As part of the campaign, supervised by Charlotte Beers, Undersecretary of State for Public Diplomacy, the department has prepared four television commercials aimed at providing a better understanding of Islam in America.

Each about two minutes long, the ads explain “what kind of a society we are, how we treat people,” says the department’s spokesman Richard Boucher.

He said the US was under no illusions that the ads would stop suicide bombers by showing Muslim militants that the US was tolerant of their religion.

“But there are an awful lot of people who need to know more about the US,” he said. “What they think they know about the US is based on distorted images and rumour ... and that it’s good for us to tell them our story.”

The spots feature a doctor, Elias Zerhouni, the Algerian-born director of the National Institutes of Health; a Libyan-born baker, Abdul Hammuda of Toledo, Ohio; a Lebanese-born teacher, Rawia Ismail of Toledo; and a medic with the New York Fire Department, Farouk Muhammad.

They were produced in conjunction with the Council of American Muslims for Understanding, a nonprofit, nonpolitical group which aims at providing a better understanding of Islam in America.

One of the articles on the Web site deals with the general misconceptions about Islam in the West, particularly in the US.

Making a distinction between Islam as a religion and culture, and the politics of various Muslim groups, the article points out that “to say that Islam is responsible for terrorists is just as incorrect as the assertion that Christianity produced the Nazis.”

Quoting Bernard Lewis, a retired professor of Near East studies at Princeton University in New Jersey, the article says that there’s an “enormous amount of shared heritage, shared belief and shared customs” between the Islamic and Western cultures.

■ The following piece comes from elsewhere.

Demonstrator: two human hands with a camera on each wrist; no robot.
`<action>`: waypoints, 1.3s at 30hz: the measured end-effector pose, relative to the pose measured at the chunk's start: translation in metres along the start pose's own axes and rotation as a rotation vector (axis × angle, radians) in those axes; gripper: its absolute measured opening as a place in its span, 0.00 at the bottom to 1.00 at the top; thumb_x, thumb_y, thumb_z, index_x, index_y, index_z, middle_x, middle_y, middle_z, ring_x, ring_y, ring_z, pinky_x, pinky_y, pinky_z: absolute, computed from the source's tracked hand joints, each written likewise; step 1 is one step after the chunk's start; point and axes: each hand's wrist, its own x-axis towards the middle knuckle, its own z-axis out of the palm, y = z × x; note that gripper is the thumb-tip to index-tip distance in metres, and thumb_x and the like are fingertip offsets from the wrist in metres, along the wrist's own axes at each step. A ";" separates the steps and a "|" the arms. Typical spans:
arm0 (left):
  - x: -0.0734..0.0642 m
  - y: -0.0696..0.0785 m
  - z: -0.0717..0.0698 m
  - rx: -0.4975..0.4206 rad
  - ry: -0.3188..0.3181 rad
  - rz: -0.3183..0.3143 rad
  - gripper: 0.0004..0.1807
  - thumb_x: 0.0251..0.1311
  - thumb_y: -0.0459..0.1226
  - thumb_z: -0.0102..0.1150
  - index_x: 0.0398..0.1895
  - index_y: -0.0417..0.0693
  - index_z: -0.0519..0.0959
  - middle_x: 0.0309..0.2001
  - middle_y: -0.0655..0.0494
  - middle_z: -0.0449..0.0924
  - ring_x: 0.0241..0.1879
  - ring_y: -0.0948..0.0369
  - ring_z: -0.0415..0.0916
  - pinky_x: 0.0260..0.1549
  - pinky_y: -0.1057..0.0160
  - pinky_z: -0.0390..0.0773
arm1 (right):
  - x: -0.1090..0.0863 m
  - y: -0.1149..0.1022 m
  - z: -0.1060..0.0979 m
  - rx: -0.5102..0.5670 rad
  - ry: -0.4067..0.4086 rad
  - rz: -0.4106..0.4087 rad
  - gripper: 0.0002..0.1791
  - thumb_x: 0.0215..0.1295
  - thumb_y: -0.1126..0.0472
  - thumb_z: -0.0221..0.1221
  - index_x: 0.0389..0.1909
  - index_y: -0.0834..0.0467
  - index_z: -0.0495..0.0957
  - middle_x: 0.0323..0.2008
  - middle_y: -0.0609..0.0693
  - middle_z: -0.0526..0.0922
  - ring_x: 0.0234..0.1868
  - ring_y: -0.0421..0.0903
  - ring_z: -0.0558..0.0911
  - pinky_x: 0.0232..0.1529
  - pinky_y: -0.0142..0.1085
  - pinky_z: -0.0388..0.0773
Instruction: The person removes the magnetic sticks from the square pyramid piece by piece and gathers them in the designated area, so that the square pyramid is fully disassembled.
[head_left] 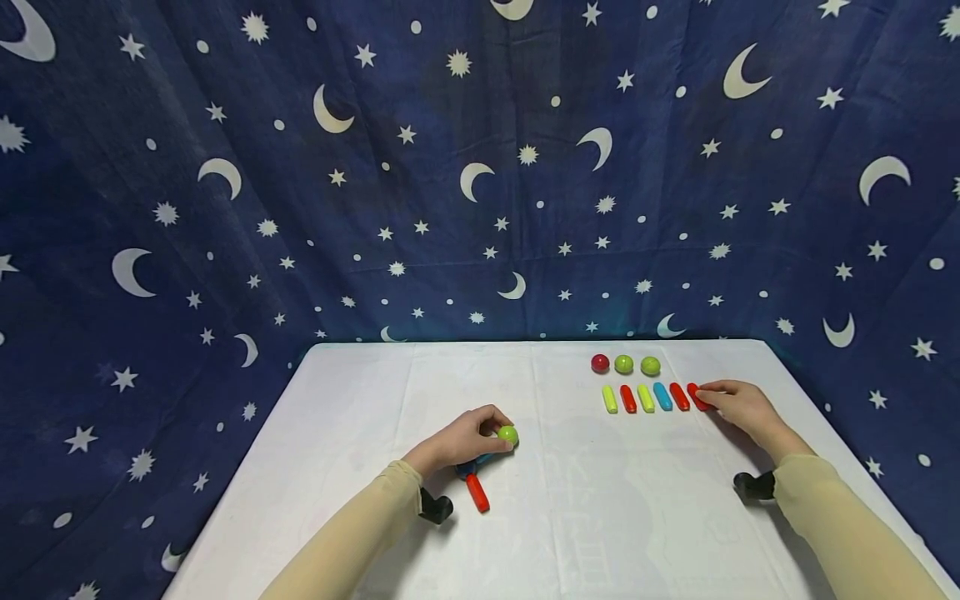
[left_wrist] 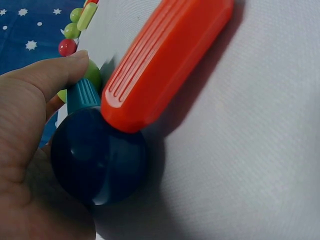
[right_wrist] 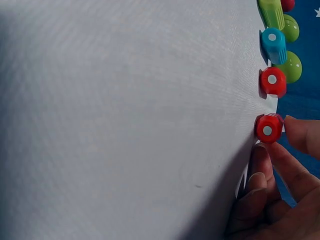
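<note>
My left hand grips a green ball between thumb and fingers, left of the table's middle. Against that ball is one end of a blue stick, whose other end meets a dark blue ball beneath the palm. A ribbed red stick runs from the dark blue ball toward the near edge. Far to the right, my right hand pinches the last red stick of a row, thumb on one side and index finger on the other.
The row continues leftward with another red stick, a blue one, and yellow-green and red ones. Behind it sit a red ball and two green balls. A white cloth covers the table; a starry blue curtain hangs beyond.
</note>
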 end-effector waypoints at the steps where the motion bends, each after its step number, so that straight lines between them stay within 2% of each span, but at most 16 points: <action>1: 0.000 0.000 0.000 0.002 0.001 0.000 0.15 0.65 0.42 0.69 0.52 0.57 0.80 0.43 0.63 0.78 0.43 0.62 0.72 0.45 0.63 0.72 | 0.000 0.000 0.000 0.001 -0.001 -0.003 0.36 0.75 0.46 0.55 0.67 0.73 0.67 0.66 0.76 0.64 0.59 0.68 0.69 0.56 0.56 0.74; 4: 0.000 0.000 0.000 0.008 0.004 0.002 0.14 0.65 0.42 0.69 0.52 0.57 0.80 0.43 0.63 0.78 0.43 0.62 0.72 0.45 0.63 0.71 | 0.002 0.002 0.001 -0.002 0.001 -0.012 0.35 0.75 0.47 0.56 0.67 0.73 0.68 0.68 0.77 0.62 0.64 0.71 0.65 0.61 0.62 0.68; 6: 0.000 -0.001 0.000 0.011 0.008 0.006 0.14 0.65 0.42 0.70 0.52 0.57 0.80 0.43 0.63 0.78 0.43 0.61 0.72 0.45 0.62 0.71 | 0.002 0.003 0.002 -0.004 0.010 -0.023 0.35 0.76 0.47 0.55 0.66 0.73 0.68 0.67 0.76 0.64 0.63 0.70 0.66 0.60 0.61 0.69; 9: -0.001 -0.001 0.001 0.027 0.008 0.008 0.15 0.65 0.44 0.70 0.54 0.57 0.81 0.44 0.63 0.78 0.44 0.61 0.72 0.47 0.62 0.71 | 0.002 0.004 0.003 0.003 0.057 -0.031 0.35 0.77 0.46 0.52 0.66 0.73 0.68 0.64 0.74 0.68 0.58 0.66 0.71 0.48 0.47 0.77; 11: -0.002 -0.001 0.001 0.050 0.005 0.011 0.19 0.64 0.45 0.70 0.57 0.56 0.81 0.45 0.65 0.78 0.46 0.62 0.72 0.48 0.62 0.71 | 0.001 0.004 0.004 0.014 0.108 -0.047 0.35 0.78 0.45 0.50 0.67 0.73 0.68 0.62 0.72 0.71 0.53 0.62 0.74 0.39 0.37 0.77; 14: -0.006 -0.002 0.000 0.095 0.016 0.024 0.27 0.63 0.47 0.71 0.64 0.52 0.78 0.46 0.64 0.78 0.46 0.61 0.71 0.49 0.63 0.71 | -0.004 0.000 0.005 0.042 0.207 -0.075 0.33 0.79 0.45 0.48 0.67 0.70 0.70 0.57 0.69 0.75 0.45 0.57 0.77 0.28 0.32 0.74; 18: -0.014 -0.004 -0.001 0.135 0.070 0.018 0.31 0.58 0.47 0.75 0.62 0.47 0.77 0.44 0.61 0.79 0.42 0.59 0.71 0.45 0.63 0.69 | -0.016 -0.017 0.005 0.063 0.306 -0.152 0.31 0.79 0.45 0.48 0.67 0.66 0.73 0.52 0.64 0.77 0.41 0.53 0.73 0.29 0.33 0.73; 22: -0.022 -0.004 0.000 0.157 0.104 -0.021 0.24 0.57 0.49 0.75 0.54 0.54 0.79 0.41 0.66 0.79 0.42 0.60 0.70 0.44 0.61 0.68 | -0.033 -0.044 0.014 0.053 0.314 -0.278 0.29 0.80 0.45 0.49 0.66 0.63 0.75 0.50 0.61 0.78 0.43 0.51 0.70 0.33 0.32 0.70; 26: -0.023 -0.003 0.003 0.187 0.102 -0.015 0.17 0.60 0.49 0.73 0.51 0.62 0.83 0.40 0.71 0.79 0.44 0.62 0.69 0.48 0.57 0.67 | -0.048 -0.069 0.040 0.042 0.217 -0.447 0.24 0.78 0.48 0.55 0.63 0.61 0.78 0.46 0.57 0.81 0.40 0.49 0.74 0.31 0.31 0.73; 28: -0.020 -0.002 0.006 0.204 0.096 0.000 0.14 0.61 0.50 0.72 0.49 0.67 0.84 0.40 0.75 0.80 0.44 0.63 0.69 0.50 0.56 0.66 | -0.053 -0.081 0.057 0.041 0.125 -0.522 0.22 0.75 0.49 0.60 0.61 0.59 0.80 0.43 0.55 0.83 0.39 0.49 0.76 0.31 0.33 0.75; 31: -0.013 0.001 0.011 0.214 0.086 0.013 0.11 0.62 0.49 0.71 0.47 0.70 0.86 0.41 0.78 0.81 0.45 0.64 0.69 0.52 0.54 0.65 | -0.059 -0.097 0.086 0.024 -0.035 -0.600 0.20 0.71 0.53 0.65 0.60 0.56 0.82 0.40 0.48 0.85 0.41 0.48 0.79 0.36 0.36 0.76; 36: -0.002 0.004 0.019 0.194 0.079 0.017 0.11 0.61 0.51 0.71 0.47 0.71 0.86 0.42 0.77 0.82 0.46 0.65 0.72 0.51 0.55 0.69 | -0.063 -0.111 0.136 0.014 -0.301 -0.628 0.24 0.67 0.56 0.68 0.62 0.57 0.80 0.45 0.45 0.84 0.49 0.46 0.80 0.52 0.47 0.76; 39: 0.000 0.004 0.020 0.156 0.065 0.010 0.14 0.60 0.51 0.72 0.49 0.69 0.85 0.41 0.74 0.82 0.46 0.65 0.73 0.51 0.56 0.69 | -0.064 -0.113 0.157 -0.003 -0.401 -0.629 0.26 0.65 0.55 0.70 0.62 0.57 0.79 0.47 0.45 0.83 0.51 0.46 0.80 0.57 0.51 0.75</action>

“There are still significant numbers, in some quarters perhaps a majority, of Muslims with whom we share certain basic cultural and moral, social and political beliefs and aspirations,” Lewis said. “Remember, we are talking about one and a third billion people; about more than 14 centuries of history; and about an enormous diversity of differing and often even conflicting traditions within the same larger culture.”

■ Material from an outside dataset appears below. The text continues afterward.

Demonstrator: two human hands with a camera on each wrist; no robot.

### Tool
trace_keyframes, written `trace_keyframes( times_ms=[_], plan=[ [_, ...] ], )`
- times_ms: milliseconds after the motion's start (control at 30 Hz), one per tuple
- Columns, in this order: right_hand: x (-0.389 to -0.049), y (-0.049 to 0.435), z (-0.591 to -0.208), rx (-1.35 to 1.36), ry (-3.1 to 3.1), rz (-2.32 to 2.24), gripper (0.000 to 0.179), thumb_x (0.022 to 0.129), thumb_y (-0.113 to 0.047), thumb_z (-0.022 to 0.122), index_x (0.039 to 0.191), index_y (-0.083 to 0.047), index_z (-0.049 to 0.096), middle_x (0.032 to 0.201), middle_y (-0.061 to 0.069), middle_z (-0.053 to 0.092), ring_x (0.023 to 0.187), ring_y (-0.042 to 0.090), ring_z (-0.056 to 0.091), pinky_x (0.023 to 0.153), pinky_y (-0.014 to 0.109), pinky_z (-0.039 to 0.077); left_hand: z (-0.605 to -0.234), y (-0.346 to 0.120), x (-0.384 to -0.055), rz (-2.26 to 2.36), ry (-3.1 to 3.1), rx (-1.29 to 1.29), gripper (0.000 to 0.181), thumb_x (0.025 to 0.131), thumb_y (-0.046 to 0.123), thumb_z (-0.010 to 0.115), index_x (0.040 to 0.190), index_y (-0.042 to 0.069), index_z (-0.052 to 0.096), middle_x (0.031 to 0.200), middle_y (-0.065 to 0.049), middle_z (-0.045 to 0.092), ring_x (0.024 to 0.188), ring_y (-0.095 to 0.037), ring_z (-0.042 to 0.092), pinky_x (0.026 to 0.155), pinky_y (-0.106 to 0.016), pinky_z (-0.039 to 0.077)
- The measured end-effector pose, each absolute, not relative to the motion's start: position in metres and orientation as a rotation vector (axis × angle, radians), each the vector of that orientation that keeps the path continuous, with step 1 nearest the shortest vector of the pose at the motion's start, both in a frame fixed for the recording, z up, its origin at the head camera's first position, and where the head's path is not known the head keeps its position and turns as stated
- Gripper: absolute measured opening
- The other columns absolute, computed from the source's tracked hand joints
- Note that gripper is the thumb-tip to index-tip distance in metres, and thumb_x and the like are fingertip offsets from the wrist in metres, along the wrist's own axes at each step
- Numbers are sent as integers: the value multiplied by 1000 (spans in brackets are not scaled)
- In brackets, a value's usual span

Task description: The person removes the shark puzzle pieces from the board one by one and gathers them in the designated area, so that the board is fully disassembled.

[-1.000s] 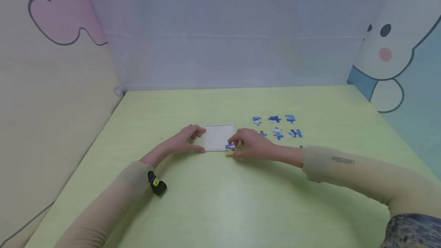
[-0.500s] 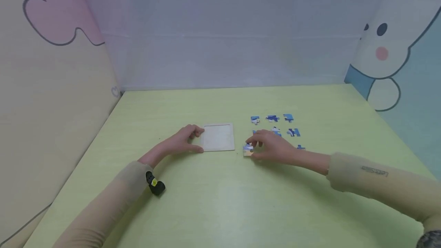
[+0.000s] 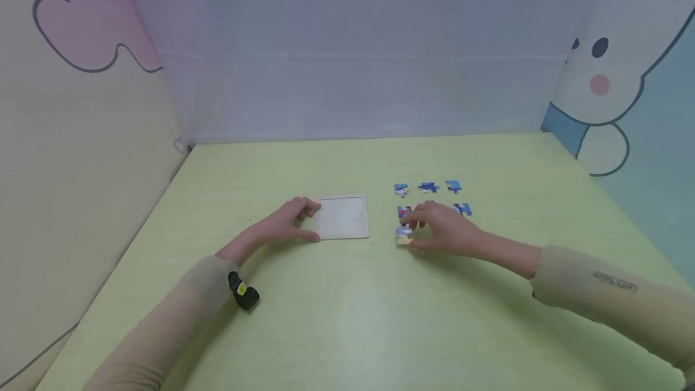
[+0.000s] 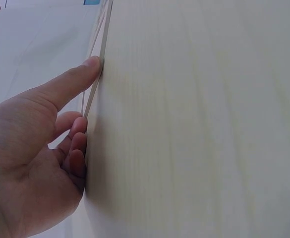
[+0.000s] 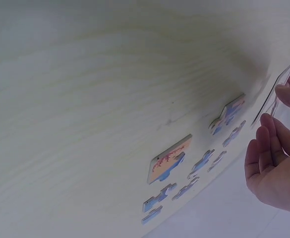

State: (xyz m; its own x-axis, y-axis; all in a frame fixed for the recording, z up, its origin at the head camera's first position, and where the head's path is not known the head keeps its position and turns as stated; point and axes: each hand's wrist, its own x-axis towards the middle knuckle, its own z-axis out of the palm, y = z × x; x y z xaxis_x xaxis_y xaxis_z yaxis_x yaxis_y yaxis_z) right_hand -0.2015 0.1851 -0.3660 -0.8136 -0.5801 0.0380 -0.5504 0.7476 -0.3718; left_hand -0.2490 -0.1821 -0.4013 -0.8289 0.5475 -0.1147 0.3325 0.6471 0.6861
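In the head view my left hand [image 3: 285, 222] steadies a pale square puzzle tray [image 3: 342, 219] at its left side. In the left wrist view the thumb and bent fingers [image 4: 75, 141] touch the tray's thin edge. To the tray's right, my right hand [image 3: 442, 228] pinches a blue, white and yellow jigsaw piece [image 3: 403, 237] low over the table, by a red and blue piece [image 3: 404, 212]. The right wrist view shows fingers [image 5: 254, 158] at its right side, near the tray [image 5: 274, 94]; the pinched piece cannot be made out there.
More jigsaw pieces lie in loose rows, among them one at the back right [image 3: 453, 186] and one beyond the right hand [image 3: 463, 209]; the right hand hides some others. A pale wooden table [image 3: 336, 312] bears everything. A light backdrop [image 3: 347, 95] stands behind.
My right hand has carried the jigsaw piece rightward from the tray's near right corner to the front of the laid-out pieces. My left hand has stayed at the tray.
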Motion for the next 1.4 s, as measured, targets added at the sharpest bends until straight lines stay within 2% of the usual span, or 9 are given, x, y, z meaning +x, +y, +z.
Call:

Another article on the State Department’s website quotes a Muslim-American leader of an Islamic think tank as saying that problems such as terrorism and violence plaguing the Muslim world have “only one way out — democracy”.

Radwan Masmoudi, the executive director of the Centre for the Study of Islam and Democracy, says that the Muslim world is in a state of disarray because of confrontation between extremist religious movements that see themselves as the “defenders of Islam” and authoritarian political regimes that claim to be “defenders of modernity”. Masmoudi says authoritarian attempts to impose Islam or modernity are dead ends.

Yet another article tells the readers that Islamic financial institutions are expanding in the US to meet the needs of a growing American Muslim population.

“The Islamic banking investment and financial management market is growing at a rate of 15 per cent per year, currently operates in 75 countries and accounts for around $200 billion,” the article said. “Nearly one-quarter of all Islamic financial institutions are working in countries that do not have Muslim majorities, including the US.”

On the right-hand corner, the State Department’s Web site has the picture of a stamp issued by the US Postal Service on Sept 1, 2001, which says: “Eid Mubarak,” or “May your religious holiday be blessed.” The Eid stamp was re-issued on Oct 10, 2002.